The Phase III RandOmized Study Comparing PERioperative nivolumab versus observation in patients with Renal Cell Carcinoma (PROSPER RCC trial, also known as ECOG-ACRIN EA8143 (NCT03055013), was a randomized open-label trial that compared neoadjuvant nivolumab prior to nephrectomy followed by adjuvant nivolumab versus surgery alone in patients with high-risk RCC.2,3 The premise of the trial, Dr Allaf explained, was to leverage neoadjuvant therapy and the promise of potentially eliciting a better and stronger immune response by priming the immune system, while also maximizing the immune effect by continuing immune engagement with the adjuvant doses. The study was conducted by the ECOG-ACRIN Cancer Research Group and funded by the National Cancer Institute and the Canadian Cancer Society.

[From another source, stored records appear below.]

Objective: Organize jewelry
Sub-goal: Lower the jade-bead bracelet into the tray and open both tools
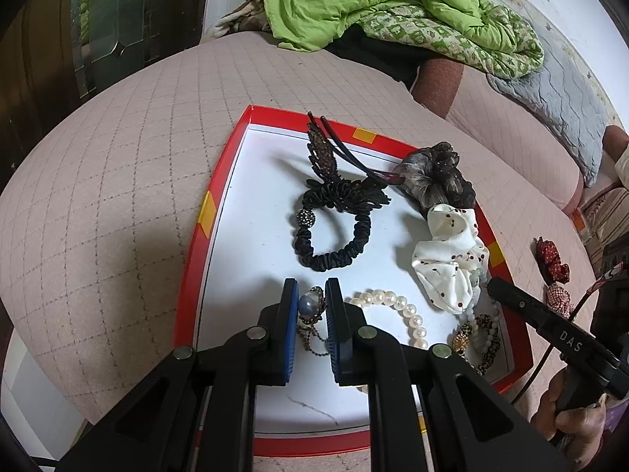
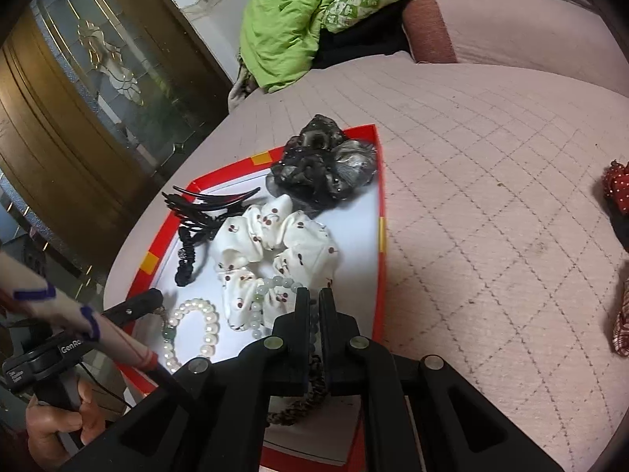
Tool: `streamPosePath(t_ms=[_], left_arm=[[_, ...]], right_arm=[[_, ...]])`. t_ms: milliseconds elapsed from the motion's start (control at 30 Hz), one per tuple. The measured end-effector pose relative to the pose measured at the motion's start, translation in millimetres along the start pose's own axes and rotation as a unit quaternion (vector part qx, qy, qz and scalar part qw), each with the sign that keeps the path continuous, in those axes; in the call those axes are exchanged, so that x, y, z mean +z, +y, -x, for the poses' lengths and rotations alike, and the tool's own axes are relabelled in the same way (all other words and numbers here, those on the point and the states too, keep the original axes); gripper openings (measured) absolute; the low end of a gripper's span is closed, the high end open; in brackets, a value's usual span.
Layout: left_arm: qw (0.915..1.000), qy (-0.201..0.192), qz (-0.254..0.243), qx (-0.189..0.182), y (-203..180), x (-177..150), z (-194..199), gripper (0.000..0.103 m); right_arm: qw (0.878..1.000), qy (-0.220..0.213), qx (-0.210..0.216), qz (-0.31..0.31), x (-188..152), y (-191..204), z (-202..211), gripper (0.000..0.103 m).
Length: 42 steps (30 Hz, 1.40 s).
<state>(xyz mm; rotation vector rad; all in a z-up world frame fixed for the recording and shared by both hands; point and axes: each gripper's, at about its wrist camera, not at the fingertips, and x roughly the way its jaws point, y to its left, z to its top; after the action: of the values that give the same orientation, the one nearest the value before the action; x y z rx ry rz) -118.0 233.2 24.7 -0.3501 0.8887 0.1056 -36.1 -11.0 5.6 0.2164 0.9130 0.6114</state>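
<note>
Left gripper (image 1: 310, 306), in the left wrist view, has its blue pads nearly closed on a grey pearl brooch (image 1: 308, 306) whose chain dangles below, over the near part of the tray (image 1: 204, 244). That tray is shallow, white inside with a low red rim. Bare white floor lies left of the pads and toward the far left corner. A pearl bracelet (image 1: 397, 310) sits just right of the gripper. Beyond it lie a black scrunchie (image 1: 334, 236), a black clip (image 1: 334, 149), a cherry-print scrunchie (image 1: 448, 259) and a dark gauzy scrunchie (image 1: 436, 181) on the right rim. The right gripper (image 1: 495, 285) reaches in over that rim, held by a hand (image 1: 566, 413). The tray rests on a pink quilted cushion (image 1: 118, 196); a green blanket (image 1: 373, 0) is heaped behind.

From the right wrist view, the right gripper (image 2: 314, 295) has its jaws almost shut on a strand of pale green beads (image 2: 271, 287) at the tray's (image 2: 381, 236) right side, beside the cherry-print scrunchie (image 2: 283, 244); a braided leopard-print band (image 2: 302, 401) hangs under it. Open cushion (image 2: 491, 216) spreads right of the rim. The left gripper (image 2: 153, 299) enters from the left near the pearl bracelet (image 2: 196, 326). A wooden door (image 2: 78, 98) with glass stands behind.
</note>
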Motion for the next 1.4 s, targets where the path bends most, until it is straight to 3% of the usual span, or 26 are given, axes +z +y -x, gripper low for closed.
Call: streamPosePath(t_ms=[500,767,833,1000,1167,1233,1333,1400], left_arm=[[0.9995,-0.003,-0.022,0.024,-10.8,-2.4,1.3,0.013],[0.9991,-0.002,-0.027,0.032,-14.7,-2.1,1.0,0.017],[0.9990,-0.004,-0.028,0.035,-15.0,-1.8,1.2,0.031],[0.9984,-0.015,-0.027,0.048,-15.7,-1.0,5.7,0.046],[0.9956,-0.063,-0.036,0.059,-22.6,-1.8,25.7,0.067],[0.9913,-0.098,-0.045,0.075,-28.0,-3.8,39.7,0.081],[0.9808,-0.148,-0.059,0.112,-37.2,-9.7,63.8,0.091],[0.9752,-0.174,-0.063,0.122,-42.8,-13.8,80.7,0.092]], right_arm=[[1.000,-0.017,-0.009,0.012,-2.0,8.5,18.3,0.006],[1.000,-0.024,-0.013,0.013,-0.4,8.8,25.3,0.018],[0.999,-0.026,-0.016,0.013,-0.4,8.5,27.1,0.019],[0.999,-0.033,-0.018,0.010,-0.4,8.8,35.0,0.028],[0.998,-0.054,-0.030,0.019,-2.4,14.0,54.6,0.042],[0.997,-0.066,-0.042,0.023,-4.9,17.8,66.1,0.056],[0.992,-0.088,-0.077,0.043,-9.9,25.7,85.4,0.070],[0.989,-0.101,-0.093,0.060,-14.0,32.2,98.6,0.073]])
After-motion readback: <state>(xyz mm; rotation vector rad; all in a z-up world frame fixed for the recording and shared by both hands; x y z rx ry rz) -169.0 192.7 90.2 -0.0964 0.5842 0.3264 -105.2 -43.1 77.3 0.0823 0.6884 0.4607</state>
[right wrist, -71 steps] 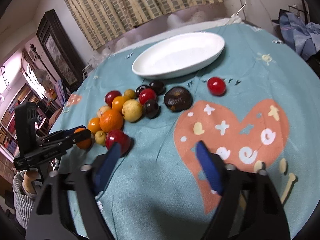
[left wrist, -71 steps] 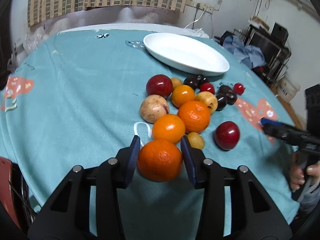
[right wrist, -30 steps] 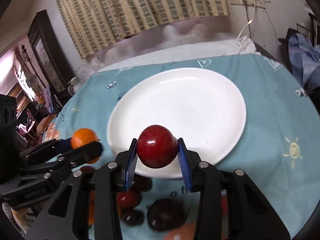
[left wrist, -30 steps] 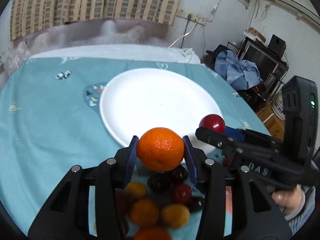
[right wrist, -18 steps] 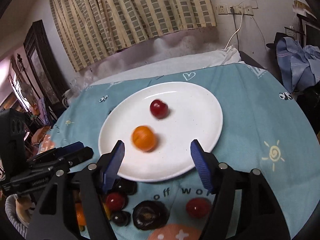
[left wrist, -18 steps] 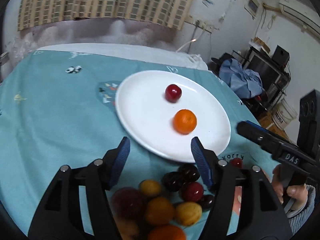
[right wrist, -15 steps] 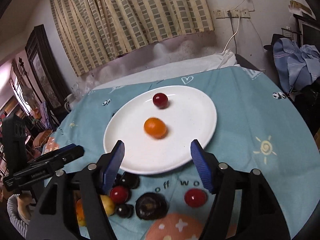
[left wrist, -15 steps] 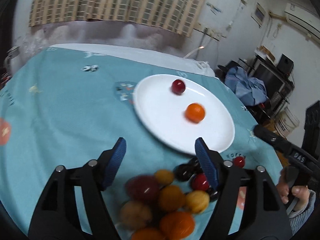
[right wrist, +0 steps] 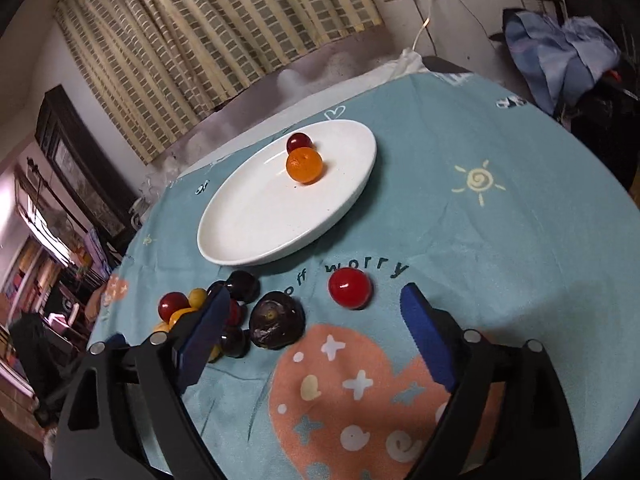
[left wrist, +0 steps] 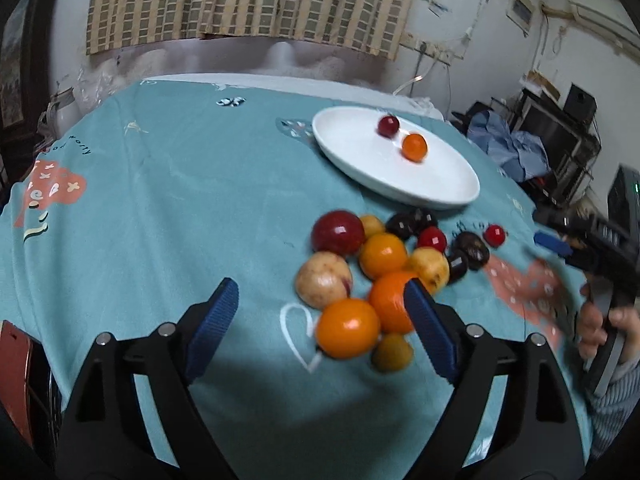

Expectations for PROSPER RCC were high following the positive results with pembrolizumab in the adjuvant setting in the KEYNOTE-564 trial.4
Between February 2017 and June 2021, 404 patients were randomized to perioperative nivolumab 480 mg IV administered every 4 weeks with 1 dose prior to surgery (partial or radical nephrectomy) followed by 9 adjuvant doses and 415 to surgery alone followed by surveillance without a placebo. Clinical stage at enrollment was 53% cT2, 47% cT3-4, 17% cN1, and 4% cM1; 83% of patients had clear cell RCC. Select oligometastatic disease was permitted if the patient could be rendered “no evidence of disease” within 12 weeks of surgery. Baseline tumor biopsy was required only in patients on the nivolumab arm.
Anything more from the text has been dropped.